Aussi, chacun d’eux, avec son origine, son caractère, sa formation nous explique comment et pourquoi il est allé vers le communisme, le bout de chemin qui a été suivi pendant l’adhésion, et, enfin, chacun d’eux confesse les raisons de son éloignement, de son abjuration.
Il a suffi d’un regard jeté sur le régime soviétique, d’une information brève et parfois même fragmentaire, pour que l’ardeur zélatrice d’un Gide, la générosité d’un Silone, la grandeur d’âme d’un Koestler se reprennent, se ressaisissent et abandonnent avec éclat un parti dans lequel ils étaient entrés plus par sentiment que par raison.
La vérité, le drame de ces hommes, c’est qu’ils étaient allés vers cette foi sans la connaitre, par instinct, par spiritualité, et qu’ils s’en détachent au fur et à mesure qu’ils la comprennent mieux dans ses exigences, ses dogmes, son orthodoxie, son absolu politique.
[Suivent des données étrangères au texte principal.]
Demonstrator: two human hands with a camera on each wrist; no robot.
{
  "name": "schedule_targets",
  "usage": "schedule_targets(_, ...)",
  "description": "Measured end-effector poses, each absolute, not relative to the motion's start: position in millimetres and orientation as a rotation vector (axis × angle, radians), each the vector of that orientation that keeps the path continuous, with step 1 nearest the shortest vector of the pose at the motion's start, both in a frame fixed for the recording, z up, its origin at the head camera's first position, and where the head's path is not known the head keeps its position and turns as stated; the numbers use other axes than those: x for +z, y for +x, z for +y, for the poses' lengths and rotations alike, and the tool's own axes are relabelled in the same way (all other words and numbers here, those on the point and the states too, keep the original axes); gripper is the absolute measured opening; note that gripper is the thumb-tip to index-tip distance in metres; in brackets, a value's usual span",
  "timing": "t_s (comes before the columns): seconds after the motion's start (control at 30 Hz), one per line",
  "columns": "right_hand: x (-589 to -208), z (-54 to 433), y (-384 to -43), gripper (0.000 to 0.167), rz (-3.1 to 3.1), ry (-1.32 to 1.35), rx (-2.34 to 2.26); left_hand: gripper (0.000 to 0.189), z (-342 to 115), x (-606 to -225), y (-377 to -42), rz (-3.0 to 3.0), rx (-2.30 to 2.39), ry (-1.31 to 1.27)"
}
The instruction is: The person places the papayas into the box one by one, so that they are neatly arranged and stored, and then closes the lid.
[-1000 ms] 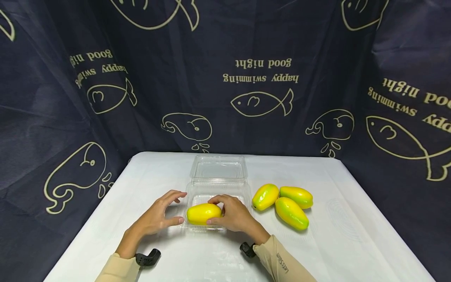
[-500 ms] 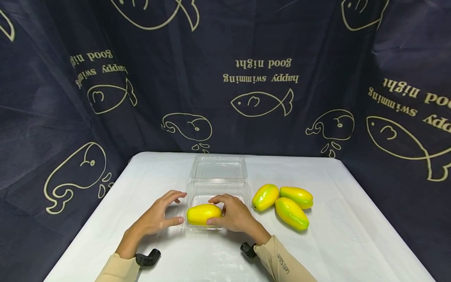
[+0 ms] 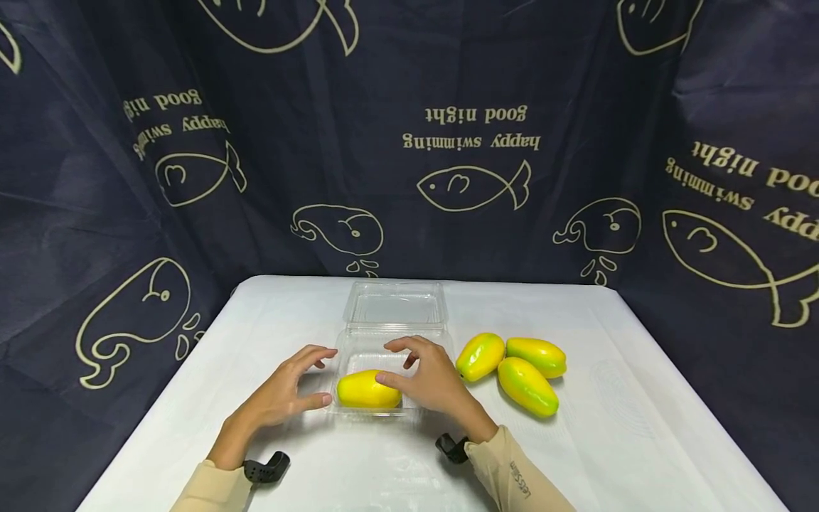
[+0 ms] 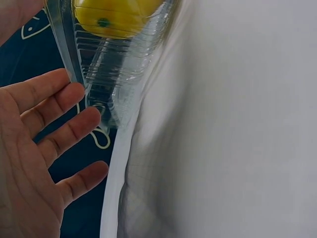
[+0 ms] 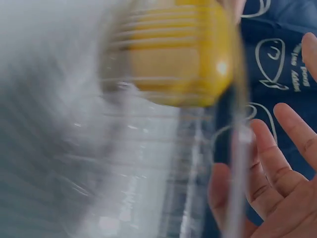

A n’en pas douter, un régime qui se dit prolétarien, mais qui a retiré au prolétariat tous les moyens de revendiquer, prête le flanc à la critique marxiste plus sûrement que le régime capitaliste.
Le décalage entre la réalité et l’idéologie est frappant. On nous dit, avec raison, que l’ouvrier occidental ne jouit pas pleinement des libertés auxquelles l’intellectuel est à ce point attaché. Mais quelles libertés conserve l’ouvrier soviétique, rivé à son usine, doté d’un passeport intérieur, qui ne choisit pas ses dirigeants syndicaux et n’a pas le droit de discuter avec son unique employeur les conditions de travail, de rendement surtout et de rémunération, de cet ouvrier qui ne connaîtra jamais plus de sa planète que ce qu’on voudra bien lui en dire.
L’entreprise stalinienne présente incontestablement une sombre et farouche grandeur. La mise debout d’une immense industrie lourde, la collectivisation de l’agriculture, la mise en exploitation de zones jusque-là inhabitables, tout cela fait au prix de la déportation et de la mort, fut conduit avec plus de résolution et de violence qu’en aucun pays ou à aucune époque.
Et c’est cela que nos communistes admirent !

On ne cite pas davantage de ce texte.